Fly-in, fly-out : extraire des ressources et des travailleurs

De nombreux travailleurs de nos régions se rendent sur les chantiers du nord pour travailler.
Photo : Radio-Canada
Prenez note que cet article publié en 2018 pourrait contenir des informations qui ne sont plus à jour.
De nombreux travailleurs de nos régions parcourent des centaines de kilomètres pour se rendre au travail dans les grands chantiers du Nord. Alors que le navettage (communément appelé fly-in, fly-out) devient plus fréquent depuis le développement du Plan Nord, de plus en plus de chercheurs s'intéressent aux impacts de ce type de travail sur la santé des travailleurs et de leurs communautés.
Un texte de Julie Tremblay
« Quand on arrive là-bas, c'est le jour de la marmotte », illustre le travailleur-navetteur Yann Boulay. « C'est 14 jours de travail. Douze heures par jour [...] c'est la même chose, déjeuner-dîner-souper, on travaille et on se couche », explique ce Rimouskois qui travaille à la mine du lac Bloom, près de Fermont, depuis maintenant huit ans.

La professeure en développement régional à l'Université du Québec à Rimouski, Geneviève Brisson
Photo : Radio-Canada / Julie Tremblay
Ce type de travail aux horaires fragmentés a-t-il une incidence sur les communautés d'origine des travailleurs? C'est ce qui intéresse la professeure en développement régional Geneviève Brisson.
Des études préliminaires sur le sujet lui ont permis de constater que le travail par navettage a tendance à nuire au tissu social des communautés, que ce soit celles où vivent les familles des travailleurs ou celles dans lesquelles ils vont travailler.
On dirait qu'on extrait deux fois des ressources. On extrait d'une part des ressources naturelles, mais on extrait aussi des ressources humaines d'une autre communauté. [...] Cette double extraction, elle n'a pas de compensation dans les milieux dans lesquels on tire les ressources.

Un avion de Pascan à l'aéroport de Sept-Îles
Photo : Radio-Canada / François Gagnon
Un type de travail stressant
Mariève Pelletier, de l'Institut national de la santé publique du Québec (INSPQ), affirme pour sa part que l'on connaît peu les répercussions du travail par navettage, mais que l'éloignement, la difficulté à concilier le travail et la vie familiale, de même que les longues heures passées au chantier causent beaucoup de stress chez les travailleurs.
« Les travailleurs peuvent se sentir isolés, loin de leur famille, mais aussi, ils vont être inquiets, s'il arrive une urgence, de ne pas pouvoir intervenir. »
Comme ils passent beaucoup de temps loin des leurs, cela peut aussi causer des frictions entre les travailleurs et les autres membres de leur famille, poursuit Mme Pelletier.

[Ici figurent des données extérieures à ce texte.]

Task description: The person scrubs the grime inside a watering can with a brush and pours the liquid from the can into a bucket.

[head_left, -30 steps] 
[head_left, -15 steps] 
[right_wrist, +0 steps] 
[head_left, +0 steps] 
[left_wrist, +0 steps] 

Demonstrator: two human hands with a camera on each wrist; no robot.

Mélissa Couture, Yann Boulay et Benoît Boulay doivent se quitter à toutes les deux semaines lorsque Yann se rend à son travail à la mine du lac Bloom.
Photo : Radio-Canada / François Gagnon
Pour Yann Boulay et Mélissa Couture, qui se sont maintenant adaptés à ce mode de vie, certains moments ont été plus difficiles que d'autres, particulièrement avec leur fils, Benoît, qui a maintenant 7 ans.
Il y a des fois où Yann est revenu et Benoît a boudé parce qu'il ne voulait pas le coller. Il était fâché qu'il soit parti deux semaines, mais là, ça va beaucoup mieux.
Malgré ces difficultés à concilier le travail et la famille, l'INSPQ souligne que le travail par navettage favorise la solidarité entre les travailleurs. La proximité et le nombre d'heures passées ensemble les incitent à se soutenir et à se confier en cas de besoin.